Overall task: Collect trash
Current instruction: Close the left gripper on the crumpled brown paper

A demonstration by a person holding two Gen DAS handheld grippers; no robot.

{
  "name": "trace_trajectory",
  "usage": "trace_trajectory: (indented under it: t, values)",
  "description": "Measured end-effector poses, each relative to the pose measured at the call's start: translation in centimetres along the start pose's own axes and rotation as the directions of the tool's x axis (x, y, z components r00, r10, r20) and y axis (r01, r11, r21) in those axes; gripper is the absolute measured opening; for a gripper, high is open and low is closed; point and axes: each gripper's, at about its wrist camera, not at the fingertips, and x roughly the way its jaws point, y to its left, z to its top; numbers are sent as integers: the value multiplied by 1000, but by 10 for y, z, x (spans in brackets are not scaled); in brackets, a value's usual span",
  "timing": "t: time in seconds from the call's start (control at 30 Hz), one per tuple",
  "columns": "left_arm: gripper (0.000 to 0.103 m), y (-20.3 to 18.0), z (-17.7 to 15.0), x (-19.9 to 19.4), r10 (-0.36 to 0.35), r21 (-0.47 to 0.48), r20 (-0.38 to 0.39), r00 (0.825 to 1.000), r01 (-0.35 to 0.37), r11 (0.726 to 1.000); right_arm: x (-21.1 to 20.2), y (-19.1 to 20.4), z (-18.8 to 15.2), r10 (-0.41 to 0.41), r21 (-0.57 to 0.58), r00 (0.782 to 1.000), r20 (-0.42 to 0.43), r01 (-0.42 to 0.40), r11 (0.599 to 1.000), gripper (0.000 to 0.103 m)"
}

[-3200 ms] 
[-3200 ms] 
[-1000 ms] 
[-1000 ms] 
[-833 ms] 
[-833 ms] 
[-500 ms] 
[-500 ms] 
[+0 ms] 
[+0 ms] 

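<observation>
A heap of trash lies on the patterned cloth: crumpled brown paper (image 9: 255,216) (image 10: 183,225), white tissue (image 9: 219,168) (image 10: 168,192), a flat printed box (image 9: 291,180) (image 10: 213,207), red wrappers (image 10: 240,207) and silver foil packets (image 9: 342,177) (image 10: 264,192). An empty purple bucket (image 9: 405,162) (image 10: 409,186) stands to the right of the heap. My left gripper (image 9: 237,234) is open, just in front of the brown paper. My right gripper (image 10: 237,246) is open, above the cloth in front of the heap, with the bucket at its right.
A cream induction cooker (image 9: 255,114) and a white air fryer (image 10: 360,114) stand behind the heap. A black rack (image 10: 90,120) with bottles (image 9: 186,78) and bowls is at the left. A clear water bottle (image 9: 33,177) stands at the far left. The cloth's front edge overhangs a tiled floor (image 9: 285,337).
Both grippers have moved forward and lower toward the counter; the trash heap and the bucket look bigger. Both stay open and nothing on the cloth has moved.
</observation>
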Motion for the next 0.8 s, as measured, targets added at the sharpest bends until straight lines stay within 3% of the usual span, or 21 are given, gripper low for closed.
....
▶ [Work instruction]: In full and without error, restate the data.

▶ [Task answer]:
Overall task: Collect trash
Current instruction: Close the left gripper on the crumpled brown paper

A demonstration by a person holding two Gen DAS handheld grippers; no robot.

{
  "name": "trace_trajectory",
  "usage": "trace_trajectory: (indented under it: t, values)",
  "description": "Measured end-effector poses, each relative to the pose measured at the call's start: translation in centimetres along the start pose's own axes and rotation as the directions of the tool's x axis (x, y, z components r00, r10, r20) and y axis (r01, r11, r21) in those axes; gripper is the absolute measured opening; for a gripper, high is open and low is closed; point and axes: each gripper's, at about its wrist camera, not at the fingertips, and x roughly the way its jaws point, y to its left, z to its top; numbers are sent as integers: the value multiplied by 1000, but by 10 for y, z, x (spans in brackets are not scaled); in brackets, a value's usual span",
  "timing": "t: time in seconds from the call's start (control at 30 Hz), one per tuple",
  "columns": "left_arm: gripper (0.000 to 0.103 m), y (-20.3 to 18.0), z (-17.7 to 15.0), x (-19.9 to 19.4), r10 (-0.36 to 0.35), r21 (-0.47 to 0.48), r20 (-0.38 to 0.39), r00 (0.825 to 1.000), r01 (-0.35 to 0.37), r11 (0.726 to 1.000); right_arm: x (-21.1 to 20.2), y (-19.1 to 20.4), z (-18.8 to 15.2), r10 (-0.41 to 0.41), r21 (-0.57 to 0.58), r00 (0.782 to 1.000), r20 (-0.42 to 0.43), r01 (-0.42 to 0.40), r11 (0.599 to 1.000), gripper (0.000 to 0.103 m)"
}

[-3200 ms] 
[-3200 ms] 
[-1000 ms] 
[-1000 ms] 
[-833 ms] 
[-833 ms] 
[-500 ms] 
[-500 ms] 
[+0 ms] 
[+0 ms] 

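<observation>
A heap of trash lies on the patterned cloth: crumpled brown paper (image 9: 255,216) (image 10: 183,225), white tissue (image 9: 219,168) (image 10: 168,192), a flat printed box (image 9: 291,180) (image 10: 213,207), red wrappers (image 10: 240,207) and silver foil packets (image 9: 342,177) (image 10: 264,192). An empty purple bucket (image 9: 405,162) (image 10: 409,186) stands to the right of the heap. My left gripper (image 9: 237,234) is open, just in front of the brown paper. My right gripper (image 10: 237,246) is open, above the cloth in front of the heap, with the bucket at its right.
A cream induction cooker (image 9: 255,114) and a white air fryer (image 10: 360,114) stand behind the heap. A black rack (image 10: 90,120) with bottles (image 9: 186,78) and bowls is at the left. A clear water bottle (image 9: 33,177) stands at the far left. The cloth's front edge overhangs a tiled floor (image 9: 285,337).
Both grippers have moved forward and lower toward the counter; the trash heap and the bucket look bigger. Both stay open and nothing on the cloth has moved.
</observation>
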Motion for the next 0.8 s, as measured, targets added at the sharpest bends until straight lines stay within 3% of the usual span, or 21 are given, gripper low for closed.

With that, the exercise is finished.